** PROBLEM STATEMENT **
Using the listing below, set down each line from the line containing "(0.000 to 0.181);" through the line containing "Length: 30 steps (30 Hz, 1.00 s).", both ends included, exactly and with nothing added.

::::::::

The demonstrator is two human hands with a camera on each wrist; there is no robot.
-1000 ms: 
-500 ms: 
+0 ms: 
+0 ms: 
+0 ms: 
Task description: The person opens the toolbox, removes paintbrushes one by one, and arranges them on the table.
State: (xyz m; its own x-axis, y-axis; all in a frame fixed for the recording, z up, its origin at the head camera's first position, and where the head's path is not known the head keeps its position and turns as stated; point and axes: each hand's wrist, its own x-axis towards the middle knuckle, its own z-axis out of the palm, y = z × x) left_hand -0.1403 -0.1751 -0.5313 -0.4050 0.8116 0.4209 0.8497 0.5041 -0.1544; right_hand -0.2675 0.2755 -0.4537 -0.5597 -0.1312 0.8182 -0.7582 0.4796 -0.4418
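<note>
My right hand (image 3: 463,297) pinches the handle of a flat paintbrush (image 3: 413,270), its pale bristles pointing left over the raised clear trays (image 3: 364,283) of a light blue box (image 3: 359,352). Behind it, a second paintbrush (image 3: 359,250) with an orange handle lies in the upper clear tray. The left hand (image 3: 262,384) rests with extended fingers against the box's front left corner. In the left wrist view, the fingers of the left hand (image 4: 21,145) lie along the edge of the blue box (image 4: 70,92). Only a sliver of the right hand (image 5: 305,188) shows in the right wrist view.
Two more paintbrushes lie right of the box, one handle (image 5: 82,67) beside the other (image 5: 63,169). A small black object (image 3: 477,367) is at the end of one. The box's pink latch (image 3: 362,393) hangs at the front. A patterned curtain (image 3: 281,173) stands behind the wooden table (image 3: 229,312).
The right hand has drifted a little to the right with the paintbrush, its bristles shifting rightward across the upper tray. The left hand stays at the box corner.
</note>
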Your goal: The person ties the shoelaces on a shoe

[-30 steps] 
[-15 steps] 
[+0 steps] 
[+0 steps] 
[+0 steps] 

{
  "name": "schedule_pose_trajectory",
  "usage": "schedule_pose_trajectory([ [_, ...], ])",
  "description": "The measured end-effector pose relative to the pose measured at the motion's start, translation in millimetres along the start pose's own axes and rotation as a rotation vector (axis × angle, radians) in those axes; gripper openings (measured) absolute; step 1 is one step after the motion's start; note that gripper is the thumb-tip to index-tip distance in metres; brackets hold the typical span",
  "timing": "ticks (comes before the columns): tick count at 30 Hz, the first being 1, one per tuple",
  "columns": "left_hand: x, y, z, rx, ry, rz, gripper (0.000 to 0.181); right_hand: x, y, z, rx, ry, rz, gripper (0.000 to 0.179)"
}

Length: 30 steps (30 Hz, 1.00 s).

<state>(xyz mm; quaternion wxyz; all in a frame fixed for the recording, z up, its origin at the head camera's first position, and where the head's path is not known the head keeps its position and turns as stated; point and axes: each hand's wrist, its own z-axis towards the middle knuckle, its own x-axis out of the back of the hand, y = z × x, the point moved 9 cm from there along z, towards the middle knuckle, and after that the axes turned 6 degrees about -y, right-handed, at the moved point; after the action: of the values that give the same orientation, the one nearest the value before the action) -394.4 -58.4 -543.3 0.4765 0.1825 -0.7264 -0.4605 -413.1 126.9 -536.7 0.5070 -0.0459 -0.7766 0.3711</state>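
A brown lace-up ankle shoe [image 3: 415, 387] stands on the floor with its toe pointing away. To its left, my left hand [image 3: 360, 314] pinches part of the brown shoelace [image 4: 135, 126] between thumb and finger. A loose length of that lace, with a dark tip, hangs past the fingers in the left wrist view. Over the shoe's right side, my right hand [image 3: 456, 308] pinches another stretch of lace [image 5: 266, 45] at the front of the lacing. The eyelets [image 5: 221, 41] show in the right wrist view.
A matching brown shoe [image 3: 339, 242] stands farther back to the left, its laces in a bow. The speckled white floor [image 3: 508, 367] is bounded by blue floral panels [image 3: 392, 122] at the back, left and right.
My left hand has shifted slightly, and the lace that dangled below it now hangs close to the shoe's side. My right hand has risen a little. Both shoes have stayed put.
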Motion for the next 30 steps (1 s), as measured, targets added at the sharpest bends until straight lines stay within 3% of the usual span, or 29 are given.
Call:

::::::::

** RESULT BELOW **
  "columns": "left_hand: x, y, z, rx, ry, rz, gripper (0.000 to 0.181); right_hand: x, y, z, rx, ry, rz, gripper (0.000 to 0.179)"
}

Length: 30 steps (30 Hz, 1.00 s).

No other output belongs with this exercise.